This minimal impact on office demand in the medium term could get compensated from additional space that corporates might need to maintain social distancing among staff and control the spread of the coronavirus disease, they said.
In the post COVID-19 era, the demand for office space could rise from emerging sectors as well as new geographies, said these top consultants, who help corporates in leasing office space.
"Given that WFH challenges such as teamwork, performance management, productivity, creativity, data privacy, apartment sizes, office infrastructure and connectivity, we believe anywhere between 5-15 per cent of office demand could be impacted in the medium term," JLL India CEO and Country Head Ramesh Nair told PTI.
This loss of demand is also expected to get neutralised by de-densification and demand from post-COVID emerging industries, he added.
"Also anxiety, loneliness, stress and depression can impact adoption of WFH," Nair said.
Knight Frank India CMD Shishir Baijal said, "WFH will co-exist, but office space will not lose its importance as a strategic tool for corporate culture development and a source of competitive advantage."
Going forward, especially in the post-pandemic phase, he said more formulae will be devised which will include "work from near home" alongside work from office and WFH.
"This will, in the long term, ensure there will be office developments not only in the top 8 cities but also in smaller towns, where employees originate from," Baijal said.
He noted that employers now feel that WFH could be an alternative workplace strategy.
Baijal said, "social distancing is here to stay, till a viable treatment for COVID-19 is found, which will require office users to maintain or acquire more space to accommodate the existing team."
He said office space leasing will decline in 2020 due to delays in decision making by the corporates.
Anshuman Magazine, Chairman & CEO - India, South East Asia, Middle East & Africa, CBRE, said, "Given the fact that the COVID-19 situation is fluid and ever evolving; it''s too early to call anything a trend, as yet."
He believed that health and wellness of employees could take centre stage for majority of the corporates.
Office space absorption would continue to remain dominant, Magazine said.
Anarock Chairman Anuj Puri said, "WFH is not a catch-all solution - many business verticals and functions still require employees to work in an office setting."
A large chunk of work needs constant monitoring and professional infrastructure which only an office setting can provide, he said.
"There are several socio-economic and logistical advantages to working from offices which may not be replicable in WFH settings. Companies will particularly need to figure out the equation on employee productivity, morale and overall branding," Puri said.
Anshul Jain, MD (South East Asia and India), Cushman and Wakefield, said, "Our current situation has forced us to work from home and we all have done a splendid job without a doubt.
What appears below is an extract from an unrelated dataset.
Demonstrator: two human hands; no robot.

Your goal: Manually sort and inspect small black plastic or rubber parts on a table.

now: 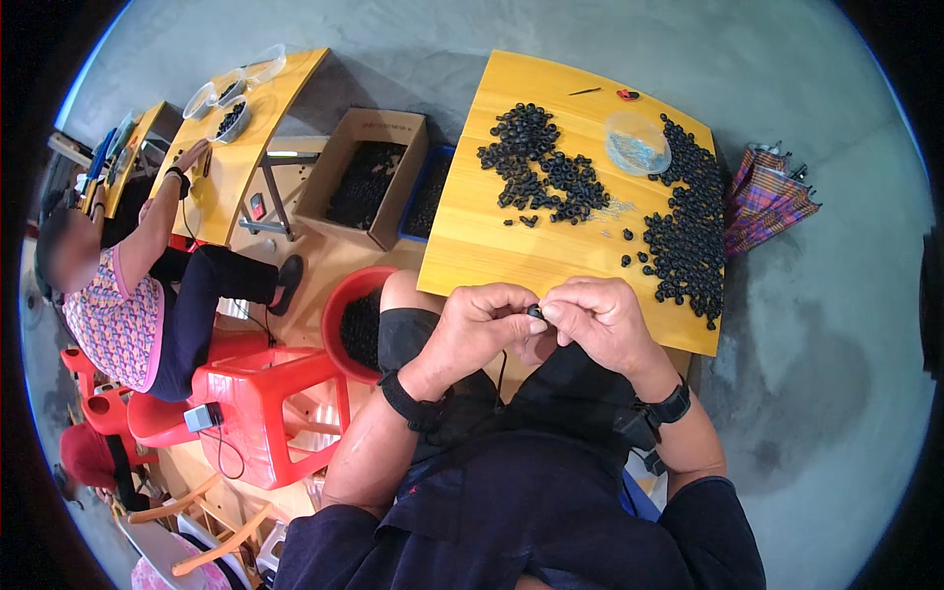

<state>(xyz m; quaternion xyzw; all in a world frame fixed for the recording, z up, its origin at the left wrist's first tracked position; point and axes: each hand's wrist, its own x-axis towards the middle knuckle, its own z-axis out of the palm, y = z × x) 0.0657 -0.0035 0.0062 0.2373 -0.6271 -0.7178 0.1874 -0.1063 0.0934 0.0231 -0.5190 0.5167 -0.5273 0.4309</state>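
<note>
1. On a yellow table (462,231), small black parts (680,246) are heaped left and spread right.
2. Thin silvery pieces (618,207) are scattered between.
3. Farther back, a clear tub (627,126), a slim dark item (585,91) and a red-and-black item (627,94) are set.

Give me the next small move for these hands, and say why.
Probably hold the small black part steady in the left hand and ease the right hand in against it: the left hand pinches it, and the right hand is close beside it.
</note>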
But it was always clear that this was temporary, and there weren''t any distractions."
"Most people are looking forward to going back to the office, reclaiming the routine and getting back the human interaction in their work lives," he said.
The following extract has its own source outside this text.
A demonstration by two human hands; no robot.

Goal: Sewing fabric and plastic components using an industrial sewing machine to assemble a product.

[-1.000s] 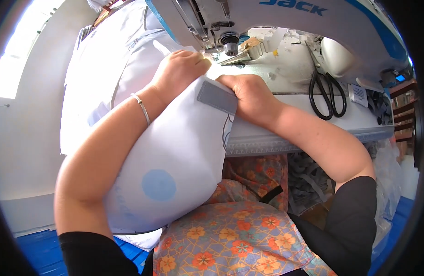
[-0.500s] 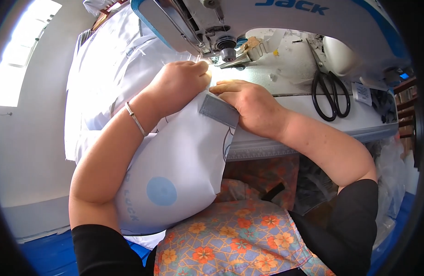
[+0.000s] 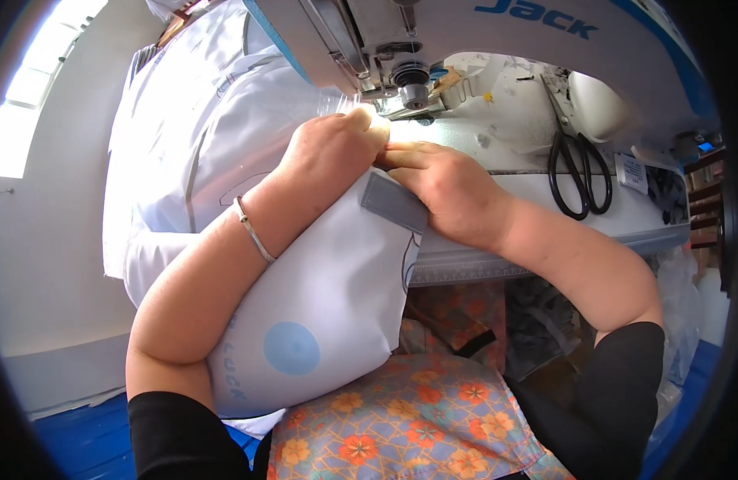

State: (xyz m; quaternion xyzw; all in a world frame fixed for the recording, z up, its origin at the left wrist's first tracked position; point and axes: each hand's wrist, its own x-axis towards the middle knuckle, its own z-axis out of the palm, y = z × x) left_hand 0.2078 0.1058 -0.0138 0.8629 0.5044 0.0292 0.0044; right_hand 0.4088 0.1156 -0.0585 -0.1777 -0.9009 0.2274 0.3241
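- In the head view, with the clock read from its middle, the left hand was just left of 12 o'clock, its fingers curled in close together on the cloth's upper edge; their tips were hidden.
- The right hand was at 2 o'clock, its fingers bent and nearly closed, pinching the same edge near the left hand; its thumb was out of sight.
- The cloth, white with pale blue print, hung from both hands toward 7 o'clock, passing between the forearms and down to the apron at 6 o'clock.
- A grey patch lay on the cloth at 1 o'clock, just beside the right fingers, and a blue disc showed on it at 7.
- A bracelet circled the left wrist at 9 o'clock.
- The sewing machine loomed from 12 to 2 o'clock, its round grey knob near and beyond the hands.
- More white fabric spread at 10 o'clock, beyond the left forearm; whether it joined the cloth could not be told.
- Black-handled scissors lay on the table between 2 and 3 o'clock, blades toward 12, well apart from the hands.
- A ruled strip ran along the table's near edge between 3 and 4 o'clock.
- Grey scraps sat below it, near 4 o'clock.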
Jain said one must not overlook the fact that most people don''t have the ideal home work environment.
"Work flexibility will see a rise, as will de-densification of office spaces but that shall not translate into an adverse impact on office demand," he said.
Savills India CEO Anurag Mathur said a small part of the physical workspace might make way for work from home as a result of COVID-19 event.
"However, it is unlikely that virtual workspaces or work from home will completely replace office spaces in the near future," he said.
For reasons of collaborations, closed door meetings, data or information protection, speed in brainstorming, and multiple other managerial and operations issues, office spaces will continue to remain dominant, Mathur said.
"While we believe that work from home may become a more acceptable norm going forward, we do not see any significant impact on office demand in future," he added.
However, Arnab Ghosh, National Director, Fitout at Colliers International India, said, "Work from home is a new reality today because of an unprecedented pandemic, but for it to be a norm, it needs to overcome quite a few social, cultural, and infrastructural challenges."
Shrinivas Rao, CEO-APAC, Vestian, said the question of whether WFH works has been answered, thanks to its forceable implementation during the COVID-19 pandemic.
"Going by the recent feedback from the industry, the concept is here to stay. The current situation is expected to impact the commercial office space take up in short to mid-term (6-12 months) in India," he said.
The lack of clarity of how to house the employees at the workspace during these times is bound to delay the decision making, thereby affecting the absorption of office space by at least two to three quarters, Rao said.
"From business continuity planning, WFH works not just from a business perspective but also ensures safety of the intellectual capital of the firms and employees.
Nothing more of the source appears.